The Success of Tamgout Cheese: A Blend of Swiss Craft and Algerian Pride

October 10, 2021

4 minutes read

Tamgout

In just 15 years, Rachid Ibersiene has transformed his “Tamgout” cheese—a fusion of Swiss Gruyère and Dutch Gouda styles—into a symbol of pride for the residents of Algeria’s Atlas Mountains. His journey into cheesemaking, however, is a unique one that began far from his homeland.

Ibersiene, now 57, once pursued a career in filmmaking in Italy before working as a computer consultant in Switzerland for 16 years. Despite professional success, he felt unfulfilled in the high-pressure environment of the tech world. He found solace in the Swiss Alps, where cheesemakers crafted their products amid peaceful, natural surroundings. This sparked his interest in cheesemaking.

“Our job was stressful, hard, and demanding… to relax, we would go to the mountain chalets. When I saw cheesemongers working in the mountains, surrounded by nature, I became interested,” he recalls. Inspired by his encounters, Ibersiene enrolled in a training course, learning the art of Swiss cheesemaking, especially in Gruyère, known as the cheese capital of Switzerland.

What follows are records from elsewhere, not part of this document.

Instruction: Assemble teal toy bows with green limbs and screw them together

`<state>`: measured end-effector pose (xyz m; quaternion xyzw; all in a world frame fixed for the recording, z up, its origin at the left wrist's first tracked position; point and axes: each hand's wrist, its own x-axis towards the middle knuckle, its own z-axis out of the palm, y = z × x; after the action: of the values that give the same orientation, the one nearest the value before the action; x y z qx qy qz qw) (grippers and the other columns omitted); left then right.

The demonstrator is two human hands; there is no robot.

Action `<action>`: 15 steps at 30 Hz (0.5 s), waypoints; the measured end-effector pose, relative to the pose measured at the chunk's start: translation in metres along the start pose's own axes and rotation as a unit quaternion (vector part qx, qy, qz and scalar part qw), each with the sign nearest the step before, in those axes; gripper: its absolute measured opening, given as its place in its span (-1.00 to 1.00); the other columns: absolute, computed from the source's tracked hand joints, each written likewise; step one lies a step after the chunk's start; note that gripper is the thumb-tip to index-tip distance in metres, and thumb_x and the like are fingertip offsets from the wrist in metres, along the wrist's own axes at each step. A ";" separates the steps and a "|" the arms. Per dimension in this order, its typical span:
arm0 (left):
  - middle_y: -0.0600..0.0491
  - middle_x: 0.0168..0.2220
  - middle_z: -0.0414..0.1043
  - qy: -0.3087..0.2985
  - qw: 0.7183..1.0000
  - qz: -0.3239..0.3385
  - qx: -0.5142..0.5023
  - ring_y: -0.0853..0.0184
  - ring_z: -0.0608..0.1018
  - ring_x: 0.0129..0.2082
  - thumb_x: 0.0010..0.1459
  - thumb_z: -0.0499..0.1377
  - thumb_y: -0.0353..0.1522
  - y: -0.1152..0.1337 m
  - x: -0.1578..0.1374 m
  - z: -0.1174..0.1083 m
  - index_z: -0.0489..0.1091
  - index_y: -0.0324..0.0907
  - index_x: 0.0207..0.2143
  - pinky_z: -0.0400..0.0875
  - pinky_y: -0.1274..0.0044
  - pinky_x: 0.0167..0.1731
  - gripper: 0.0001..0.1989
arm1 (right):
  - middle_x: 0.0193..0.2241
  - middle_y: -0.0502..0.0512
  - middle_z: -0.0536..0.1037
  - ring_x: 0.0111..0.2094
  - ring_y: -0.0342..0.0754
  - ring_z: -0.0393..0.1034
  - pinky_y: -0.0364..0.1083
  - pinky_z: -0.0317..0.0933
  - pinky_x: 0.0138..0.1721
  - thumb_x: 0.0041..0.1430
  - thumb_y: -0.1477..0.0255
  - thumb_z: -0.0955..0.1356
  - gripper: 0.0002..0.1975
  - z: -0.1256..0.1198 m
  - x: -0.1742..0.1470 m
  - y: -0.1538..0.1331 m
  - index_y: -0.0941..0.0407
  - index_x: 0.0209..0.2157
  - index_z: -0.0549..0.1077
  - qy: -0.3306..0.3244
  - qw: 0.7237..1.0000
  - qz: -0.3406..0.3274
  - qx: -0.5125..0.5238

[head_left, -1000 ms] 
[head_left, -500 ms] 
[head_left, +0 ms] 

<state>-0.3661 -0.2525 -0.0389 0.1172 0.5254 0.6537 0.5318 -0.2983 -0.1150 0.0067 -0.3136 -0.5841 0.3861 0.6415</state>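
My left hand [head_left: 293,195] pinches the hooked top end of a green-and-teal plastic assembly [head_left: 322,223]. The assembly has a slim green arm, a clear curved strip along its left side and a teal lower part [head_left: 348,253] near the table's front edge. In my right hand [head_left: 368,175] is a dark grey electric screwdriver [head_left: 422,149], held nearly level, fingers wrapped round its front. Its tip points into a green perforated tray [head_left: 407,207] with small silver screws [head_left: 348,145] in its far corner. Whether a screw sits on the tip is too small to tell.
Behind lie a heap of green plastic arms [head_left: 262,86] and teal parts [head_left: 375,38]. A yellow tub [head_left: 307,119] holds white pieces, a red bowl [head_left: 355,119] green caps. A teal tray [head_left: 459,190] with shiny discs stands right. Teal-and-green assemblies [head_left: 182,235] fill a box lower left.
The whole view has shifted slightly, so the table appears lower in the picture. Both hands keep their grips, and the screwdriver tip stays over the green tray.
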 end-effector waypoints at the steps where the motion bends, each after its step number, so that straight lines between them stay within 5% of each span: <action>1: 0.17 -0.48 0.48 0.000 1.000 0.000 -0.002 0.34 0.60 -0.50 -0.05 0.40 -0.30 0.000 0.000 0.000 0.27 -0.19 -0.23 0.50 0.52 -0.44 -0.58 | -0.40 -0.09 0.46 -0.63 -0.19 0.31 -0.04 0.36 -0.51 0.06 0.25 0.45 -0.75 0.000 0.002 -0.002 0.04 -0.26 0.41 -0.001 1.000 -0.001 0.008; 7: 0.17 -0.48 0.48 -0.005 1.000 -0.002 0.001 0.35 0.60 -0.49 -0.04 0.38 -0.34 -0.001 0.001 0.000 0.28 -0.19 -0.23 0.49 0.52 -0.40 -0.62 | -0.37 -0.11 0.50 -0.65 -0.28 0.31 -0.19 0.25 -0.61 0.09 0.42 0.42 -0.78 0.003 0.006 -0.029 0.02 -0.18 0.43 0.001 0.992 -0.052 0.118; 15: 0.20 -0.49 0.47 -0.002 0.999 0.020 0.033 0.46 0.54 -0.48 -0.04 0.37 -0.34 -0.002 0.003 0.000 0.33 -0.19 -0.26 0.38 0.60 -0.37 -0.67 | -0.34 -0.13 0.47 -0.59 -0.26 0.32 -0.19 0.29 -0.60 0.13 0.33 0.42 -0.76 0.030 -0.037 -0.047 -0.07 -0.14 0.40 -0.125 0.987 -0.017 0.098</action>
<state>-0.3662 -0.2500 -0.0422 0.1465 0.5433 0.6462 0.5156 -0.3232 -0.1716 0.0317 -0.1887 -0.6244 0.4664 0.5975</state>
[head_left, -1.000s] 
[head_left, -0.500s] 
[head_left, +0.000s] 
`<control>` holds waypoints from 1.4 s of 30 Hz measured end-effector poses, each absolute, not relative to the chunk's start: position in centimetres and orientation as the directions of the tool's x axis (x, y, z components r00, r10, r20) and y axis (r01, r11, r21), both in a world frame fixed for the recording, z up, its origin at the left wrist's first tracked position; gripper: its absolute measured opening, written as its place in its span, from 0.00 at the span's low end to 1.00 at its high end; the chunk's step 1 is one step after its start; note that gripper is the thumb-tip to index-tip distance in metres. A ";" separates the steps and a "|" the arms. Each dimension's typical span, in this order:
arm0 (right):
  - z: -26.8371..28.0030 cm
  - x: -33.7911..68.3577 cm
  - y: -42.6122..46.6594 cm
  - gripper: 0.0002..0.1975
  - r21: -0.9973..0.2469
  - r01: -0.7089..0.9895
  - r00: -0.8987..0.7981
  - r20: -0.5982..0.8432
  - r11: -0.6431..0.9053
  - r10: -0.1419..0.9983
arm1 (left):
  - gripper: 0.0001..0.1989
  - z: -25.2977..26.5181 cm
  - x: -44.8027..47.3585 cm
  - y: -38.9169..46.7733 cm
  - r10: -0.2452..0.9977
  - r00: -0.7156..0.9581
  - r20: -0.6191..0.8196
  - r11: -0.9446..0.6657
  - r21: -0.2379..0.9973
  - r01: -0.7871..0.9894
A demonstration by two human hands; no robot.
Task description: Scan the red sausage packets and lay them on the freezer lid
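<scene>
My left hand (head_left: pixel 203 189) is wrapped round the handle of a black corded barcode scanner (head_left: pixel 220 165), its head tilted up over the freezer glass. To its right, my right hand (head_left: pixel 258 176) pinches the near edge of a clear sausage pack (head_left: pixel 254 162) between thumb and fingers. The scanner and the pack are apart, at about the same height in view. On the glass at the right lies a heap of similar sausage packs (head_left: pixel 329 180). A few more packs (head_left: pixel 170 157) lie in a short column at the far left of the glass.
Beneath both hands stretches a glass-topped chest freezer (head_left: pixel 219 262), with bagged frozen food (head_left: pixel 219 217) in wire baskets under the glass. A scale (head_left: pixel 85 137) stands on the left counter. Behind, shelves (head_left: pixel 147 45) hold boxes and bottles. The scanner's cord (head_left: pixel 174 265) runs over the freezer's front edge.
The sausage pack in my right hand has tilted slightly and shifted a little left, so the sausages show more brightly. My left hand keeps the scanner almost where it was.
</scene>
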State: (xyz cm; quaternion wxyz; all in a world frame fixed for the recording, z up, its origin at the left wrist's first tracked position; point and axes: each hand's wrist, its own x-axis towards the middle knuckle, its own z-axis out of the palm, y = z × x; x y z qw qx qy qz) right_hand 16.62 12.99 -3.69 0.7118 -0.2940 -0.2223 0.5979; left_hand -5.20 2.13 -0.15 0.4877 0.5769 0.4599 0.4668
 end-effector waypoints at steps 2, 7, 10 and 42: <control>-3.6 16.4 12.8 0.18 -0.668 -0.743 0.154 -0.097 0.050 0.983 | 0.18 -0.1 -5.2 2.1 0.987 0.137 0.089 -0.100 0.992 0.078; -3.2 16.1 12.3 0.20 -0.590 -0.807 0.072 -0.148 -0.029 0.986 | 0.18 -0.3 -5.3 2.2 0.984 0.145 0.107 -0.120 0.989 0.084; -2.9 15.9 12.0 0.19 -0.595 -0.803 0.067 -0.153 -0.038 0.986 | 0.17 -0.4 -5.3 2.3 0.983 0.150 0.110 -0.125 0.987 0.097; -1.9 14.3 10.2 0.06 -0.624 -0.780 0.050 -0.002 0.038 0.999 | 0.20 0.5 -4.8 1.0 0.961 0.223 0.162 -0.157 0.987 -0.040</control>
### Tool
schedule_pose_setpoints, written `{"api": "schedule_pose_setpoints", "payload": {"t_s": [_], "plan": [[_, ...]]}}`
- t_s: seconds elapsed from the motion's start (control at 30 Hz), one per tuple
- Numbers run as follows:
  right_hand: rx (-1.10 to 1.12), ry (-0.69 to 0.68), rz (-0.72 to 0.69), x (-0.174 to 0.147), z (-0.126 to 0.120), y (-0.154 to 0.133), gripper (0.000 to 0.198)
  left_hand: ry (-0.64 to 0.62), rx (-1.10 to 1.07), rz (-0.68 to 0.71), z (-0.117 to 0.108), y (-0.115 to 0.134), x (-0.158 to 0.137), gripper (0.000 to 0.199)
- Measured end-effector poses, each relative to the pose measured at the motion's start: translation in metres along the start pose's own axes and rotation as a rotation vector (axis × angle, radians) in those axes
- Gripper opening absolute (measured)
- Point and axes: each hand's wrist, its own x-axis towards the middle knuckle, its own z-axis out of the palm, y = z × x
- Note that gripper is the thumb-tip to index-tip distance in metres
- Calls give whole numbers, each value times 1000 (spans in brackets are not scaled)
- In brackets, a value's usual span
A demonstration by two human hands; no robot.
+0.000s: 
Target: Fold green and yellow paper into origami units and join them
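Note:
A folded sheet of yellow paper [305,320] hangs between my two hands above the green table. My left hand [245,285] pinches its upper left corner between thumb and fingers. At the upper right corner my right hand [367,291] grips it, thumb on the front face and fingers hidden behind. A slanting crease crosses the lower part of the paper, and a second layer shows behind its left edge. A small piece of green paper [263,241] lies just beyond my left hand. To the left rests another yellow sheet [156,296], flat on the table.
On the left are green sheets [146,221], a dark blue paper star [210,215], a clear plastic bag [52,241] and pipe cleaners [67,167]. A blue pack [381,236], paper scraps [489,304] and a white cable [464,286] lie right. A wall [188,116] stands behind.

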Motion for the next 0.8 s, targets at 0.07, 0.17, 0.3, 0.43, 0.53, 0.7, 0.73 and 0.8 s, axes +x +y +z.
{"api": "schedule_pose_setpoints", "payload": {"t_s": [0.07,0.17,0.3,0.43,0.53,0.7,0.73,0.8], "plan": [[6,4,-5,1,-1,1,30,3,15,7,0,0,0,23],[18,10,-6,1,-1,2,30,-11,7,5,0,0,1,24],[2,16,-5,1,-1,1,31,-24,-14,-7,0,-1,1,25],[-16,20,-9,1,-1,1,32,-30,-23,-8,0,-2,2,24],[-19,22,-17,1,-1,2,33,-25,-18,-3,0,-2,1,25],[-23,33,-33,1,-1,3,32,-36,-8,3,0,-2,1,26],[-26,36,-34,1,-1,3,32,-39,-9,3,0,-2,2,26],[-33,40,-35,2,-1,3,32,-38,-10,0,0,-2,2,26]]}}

In 2003, he moved to Switzerland to study the cheese-making process. By 2006, he returned to Algeria with the vision of starting his own cheese company. He founded “Fafi,” named after his mother, and set out to produce cheese in his home country.

A Challenging Start

At first, securing financial support for his business proved difficult. Ibersiene invested his life savings, around 10 million dinars (over $73,000), to purchase equipment and get his factory running. Despite the challenges, by 2018, the factory had become profitable.

Today, Ibersiene works with five employees, dedicating his days to overseeing the cheese production process. He personally inspects the cellars where the wheels of Tamgout cheese are stored, which require regular rubbing and turning during their maturation process. The aging time for Tamgout cheese ranges from one month to two years, depending on customer preferences.

“Our cheese is made from raw cow’s milk, without any food additives. It is untreated, and we use natural lactic ferments,” he explains. Each day, Ibersiene receives up to 1,000 liters of cow’s milk, which produces nearly 50 kilograms of cheese.

Innovating with Camel Milk

Building on the success of Tamgout cheese, Ibersiene has embarked on a new and innovative venture—cheese made from camel milk. He proudly shares that about five months ago, he created his first wheel of camel milk cheese. “It’s a first. I’m not sure if it’s a worldwide first, but it’s certainly unique,” he says with a smile.

His camel milk cheese has already caught the attention of international cheesemongers, including a French buyer who expressed strong interest in purchasing it, though Ibersiene has kept it for further testing.

A Source of Pride for Algeria

The popularity of Tamgout cheese has grown far beyond the Atlas Mountains. Tourists and locals alike travel to Tamassit, located at the base of Mount Tamgout, to purchase the cheese. “Customers come from abroad to buy it, even from places like New York,” Ibersiene proudly shares.

Initially, Tamgout cheese was sold in supermarkets across Algeria, but payment issues led to a shift in distribution. Now, it is available in specialty and gourmet shops, further enhancing its status as a premium product.

Among the regular customers are merchants like Omar Khaled Tilioua and Mounir Si Hadji Mouhand, who travel from Oran, Algeria’s second-largest city, to buy the cheese. “Every time I pass this way, I stop to buy cheese,” says Tilioua, describing it as a personal tradition. Si Hadji Mouhand first discovered Tamgout cheese online and has since made it a point to stop by and purchase two or three wheels whenever he travels east.

Adapting Swiss Traditions to Algerian Roots

The process of creating Tamgout cheese has been inspired by Swiss traditions, particularly Vacherin Fribourgeois, a semi-hard Swiss cheese. However, Ibersiene has adapted these methods to suit the characteristics of Algerian milk, which he describes as more organic due to smaller and more diversified farms. “Algerian milk has a more nuanced taste,” he explains, adding that this gives Tamgout cheese its distinct, “typically Algerian” flavor.

What started as a dream to combine Swiss cheesemaking expertise with Algerian resources has blossomed into a successful business that celebrates the best of both worlds. Rachid Ibersiene’s journey from the Swiss Alps to the Atlas Mountains, and his creation of Tamgout cheese, serves as a testament to passion, resilience, and innovation in the pursuit of something truly unique.